# Best way to cook skinless/boneless turkey breast?



## salubriousbunny (Dec 11, 2010)

OK, sorry for the simple question, but I don't usually cook meat that's been cut already - I'm used to whole poultry.

So, I have a recipe that is supposed to be using up leftover turkey meat, but I had to buy a boneless/skinless turkey breast for it instead. 

Can you guys recommend the best method of cooking this without drying it out? I have a slow cooker and cast iron pans at my disposal. I also would be curious as to how to spice it to give some flavor to this dish - should i soak it in a mini-brine for a little bit before I cook it? 

The final dish is very dairy heavy (yogurt, milk, cheese) with spinach and rice. 

Thanks!


----------



## jennyema (Dec 11, 2010)

Brine it !  For sure.

I'd roast it high and hot but others will suggest otherwise... I'm sure.

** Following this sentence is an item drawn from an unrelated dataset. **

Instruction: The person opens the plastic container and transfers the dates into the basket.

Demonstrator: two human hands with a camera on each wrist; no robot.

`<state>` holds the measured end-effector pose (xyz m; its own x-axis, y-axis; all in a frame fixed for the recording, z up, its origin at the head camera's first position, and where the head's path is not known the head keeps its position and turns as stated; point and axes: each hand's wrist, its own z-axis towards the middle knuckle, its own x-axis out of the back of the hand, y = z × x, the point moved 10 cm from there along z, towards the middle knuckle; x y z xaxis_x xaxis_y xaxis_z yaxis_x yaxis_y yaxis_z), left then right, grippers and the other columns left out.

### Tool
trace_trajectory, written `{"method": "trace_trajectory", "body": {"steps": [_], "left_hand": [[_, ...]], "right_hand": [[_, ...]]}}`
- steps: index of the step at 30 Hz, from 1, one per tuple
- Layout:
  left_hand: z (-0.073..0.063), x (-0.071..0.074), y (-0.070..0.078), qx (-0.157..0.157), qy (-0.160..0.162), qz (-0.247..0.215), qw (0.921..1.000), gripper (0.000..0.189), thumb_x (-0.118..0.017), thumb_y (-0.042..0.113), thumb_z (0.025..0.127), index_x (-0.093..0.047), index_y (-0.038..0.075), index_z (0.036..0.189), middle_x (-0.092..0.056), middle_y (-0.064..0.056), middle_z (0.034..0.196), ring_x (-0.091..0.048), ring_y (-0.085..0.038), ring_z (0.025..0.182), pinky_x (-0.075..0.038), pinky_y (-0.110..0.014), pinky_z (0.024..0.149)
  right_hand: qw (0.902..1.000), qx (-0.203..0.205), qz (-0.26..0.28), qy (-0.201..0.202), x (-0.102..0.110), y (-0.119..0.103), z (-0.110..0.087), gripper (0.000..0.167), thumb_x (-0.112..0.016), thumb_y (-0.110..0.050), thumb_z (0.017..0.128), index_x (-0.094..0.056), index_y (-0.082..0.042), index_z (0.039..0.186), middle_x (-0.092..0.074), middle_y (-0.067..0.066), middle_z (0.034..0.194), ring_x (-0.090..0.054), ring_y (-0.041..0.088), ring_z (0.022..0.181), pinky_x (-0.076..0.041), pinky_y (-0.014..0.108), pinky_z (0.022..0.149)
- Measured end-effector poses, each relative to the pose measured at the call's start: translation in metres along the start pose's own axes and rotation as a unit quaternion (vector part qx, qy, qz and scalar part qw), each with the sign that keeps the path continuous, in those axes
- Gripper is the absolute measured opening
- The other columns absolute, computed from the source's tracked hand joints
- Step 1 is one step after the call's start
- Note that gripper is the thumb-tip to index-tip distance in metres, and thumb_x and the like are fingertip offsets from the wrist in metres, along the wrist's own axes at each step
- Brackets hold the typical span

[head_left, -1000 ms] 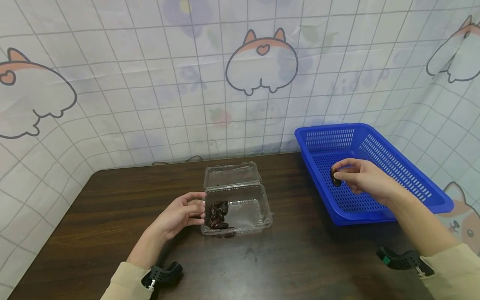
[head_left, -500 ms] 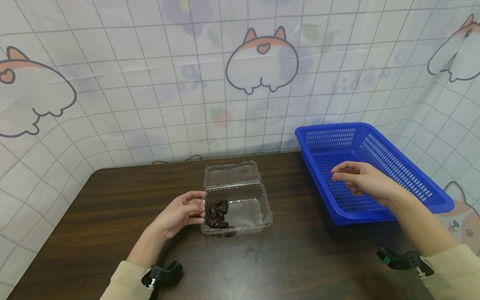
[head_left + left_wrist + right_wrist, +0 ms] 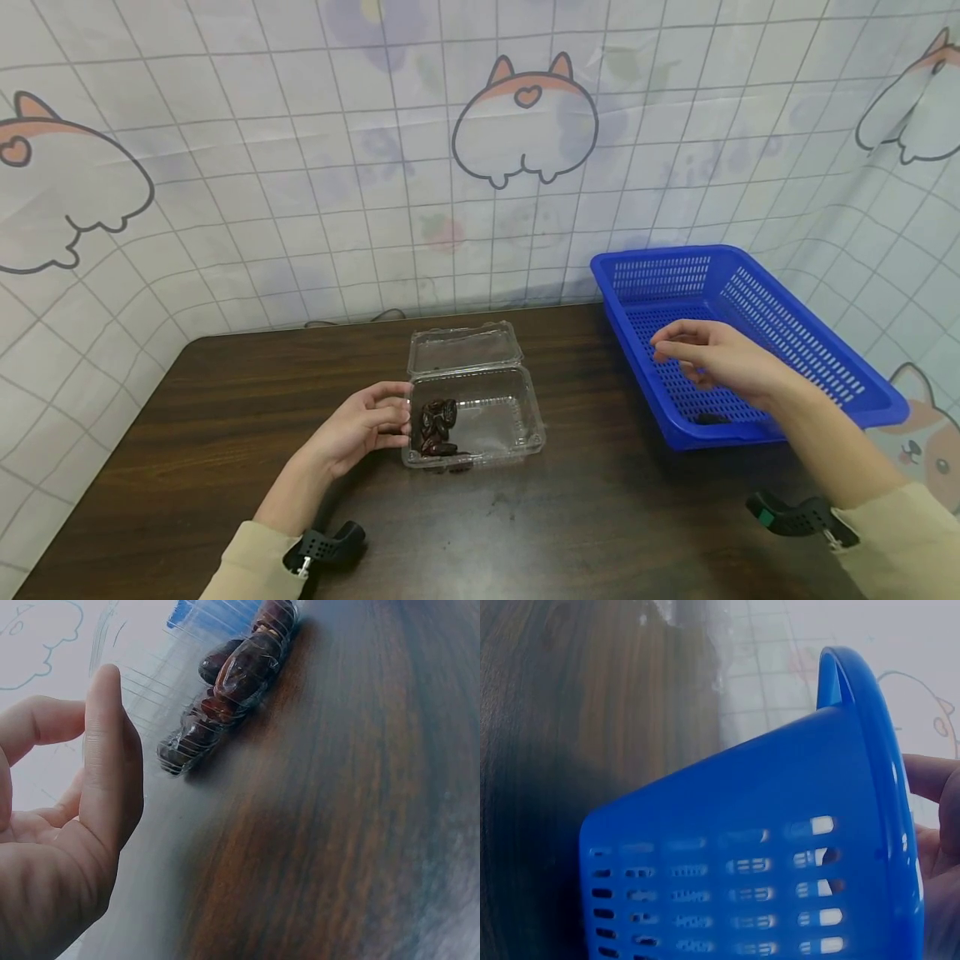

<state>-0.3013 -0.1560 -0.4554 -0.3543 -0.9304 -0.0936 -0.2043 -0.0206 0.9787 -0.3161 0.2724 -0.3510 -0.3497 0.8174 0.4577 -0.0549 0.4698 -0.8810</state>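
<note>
In the head view, a clear plastic clamshell box (image 3: 487, 417) stands on the table with its lid (image 3: 465, 348) folded back. Several dark, glossy dates (image 3: 437, 427) are heaped at its left end; the left wrist view shows these dates (image 3: 244, 671) through the ribbed wall. My left hand (image 3: 360, 429) is at the box's left side, fingertips at the rim, not curled round it. Over the blue basket (image 3: 626, 337) hovers my right hand (image 3: 712, 358), fingers loosely bent and holding nothing. A dark date (image 3: 711, 418) lies on the basket floor near its front edge.
The slotted wall of the basket (image 3: 727, 802) fills much of the right wrist view. Brown wood-grain table (image 3: 247, 383) lies under everything. Behind it hangs a white gridded cloth (image 3: 300, 167) with cartoon drawings. Each wrist wears a black strap (image 3: 326, 548).
My right hand has let go of the date it pinched, and a date now shows on the basket floor. That hand has shifted slightly left. My left hand stays put.
</note>
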Motion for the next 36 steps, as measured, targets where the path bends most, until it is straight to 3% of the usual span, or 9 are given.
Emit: {"method": "trace_trajectory", "body": {"steps": [17,27,36], "left_hand": [[0.000,0.000,-0.001,-0.002,0.001,-0.003,1.0000,0.057,-0.060,0.002,0.101,-0.035,-0.006,0.151,-0.060,-0.008,0.104,-0.065,-0.016,0.084,-0.061,-0.034,0.080],[0.001,0.001,-0.003,-0.002,0.001,-0.003,1.0000,0.057,-0.060,0.003,0.101,-0.034,-0.005,0.151,-0.061,-0.008,0.105,-0.065,-0.015,0.085,-0.061,-0.034,0.081],[0.000,0.001,-0.002,-0.003,0.000,-0.005,1.0000,0.058,-0.060,0.003,0.101,-0.034,-0.005,0.152,-0.061,-0.007,0.105,-0.065,-0.015,0.085,-0.061,-0.034,0.081]], "right_hand": [[0.9992,0.036,0.001,-0.016,-0.017,-0.030,0.012,0.040,-0.058,-0.029,0.107,-0.055,0.004,0.131,-0.062,0.021,0.115,-0.046,0.018,0.065,-0.040,0.028,0.052],[0.9975,0.045,0.025,-0.048,-0.044,-0.047,0.022,0.031,-0.059,-0.025,0.107,-0.057,0.000,0.125,-0.065,0.019,0.111,-0.042,0.016,0.062,-0.036,0.029,0.055],[0.9945,0.043,0.028,-0.092,-0.076,-0.057,0.030,0.032,-0.059,-0.026,0.107,-0.058,-0.001,0.126,-0.067,0.017,0.111,-0.049,0.017,0.066,-0.039,0.026,0.055]]}}
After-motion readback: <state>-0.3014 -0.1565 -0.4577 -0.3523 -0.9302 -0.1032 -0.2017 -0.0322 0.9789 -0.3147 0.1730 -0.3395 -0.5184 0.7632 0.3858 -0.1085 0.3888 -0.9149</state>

You might want to consider poaching, too


----------



## CharlieD (Dec 11, 2010)

I like to make whole turkey baked breast then slice it and have it like cold cuts or hot open face sandwiches.


----------



## salubriousbunny (Dec 14, 2010)

*Thanks! Here's how I cooked it...*

So, I was in a hurry to cook this, so I did it before I saw any responses. 

Here's what I did:

I brined it using a scaled-down version of Alton Brown's brine (salt, brown sugar, some peppercorns and a few allspice berries) - heated in water, then mixed with cold water, poured over turkey breast and stuck in fridge while I prepared a spice rub.

Crushed rosemary and oregano in a mortar, added a lot of garlic powder. 

Sliced some onions and layered them on the bottom of my slow cooker. Got out my mini bottle of Chardonnay and popped a few cubes of my frozen turkey broth (lucky i did that after T-Day!) into the bottom. 

After an hour of brining, I rubbed with the herb mix, set it on top of onions, poured in wine, a little water, and turned slow cooker to 325 deg F. 

Had no clue on the timing, so I checked with my meat therm after (i think) about 20-25 mins, and it said 170, so turned it off, and since it was so late, I put it away to finish the dish the next morning!

Btw, when I finally put the whole dish together, it was easier than it seemed but quite nummy! It's called "Turkey Casserole" on a coupon for Stonyfield Organic Plain Yogurt which I was buying for my son. I found it online here: StonyField:recipes:Turkey Casserole

My comments for those interested - it's OK, but I added some leftover cooked corn and sauteed some baby bella mushrooms to throw in. If you like spicy, I would think adding some red pepper flakes, and maybe some minced red bell pepper would give it some nice color too. Also, fyi, I'm gluten-free, so I used brown rice flour where it called for flour. 

Also, sadly my beautiful white 2 qt corningware round dish was accidentally broken by my partner this summer, but I found that I was able to make the whole thing in my giant cast iron pan - from stove to oven! You might want to use a smaller (10") cast iron to make the sauce in - then you wouldn't have to transfer it, and it's easier to pour from. 

Bad news, I couldn't get my three-year-old to eat this, but I was happy to have an all-in-one meal for myself! Ultimately, he never tried it, but he finally decided to pick the turkey pieces out and eat them. 

It was great with some cranberries on the side, and a piece of toast. If I had more energy (and more eggs!), I'd make some gluten-free popovers to go with this!

Bon appetit!


----------



## PattY1 (Dec 14, 2010)

salubriousbunny said:


> OK, sorry for the simple question, but I don't usually cook meat that's been cut already - I'm used to whole poultry.
> 
> So, I have a recipe that is supposed to be using up leftover turkey meat, but I had to buy a boneless/skinless turkey breast for it instead.
> 
> ...



Did they resemble b/s/l chicken breasts? Did the package say use as you would b/s/l chicken breasts? If so this is what I do.

Put 1 cup of regular rice in a casserole that has a fitted lid. Mix in 1 heaping tablespoon of dehydrated onions, dried celery flakes and about a half teaspoon of sage(or to taste). Salt and Pepper optional. Pour in 2 cups no fat, low salt hot chicken broth, stir. Lay the meat on top. Bake in preheated 350 degree oven for 25-30 minutes. Serve with salad and/or vegetables.YUM YUM


----------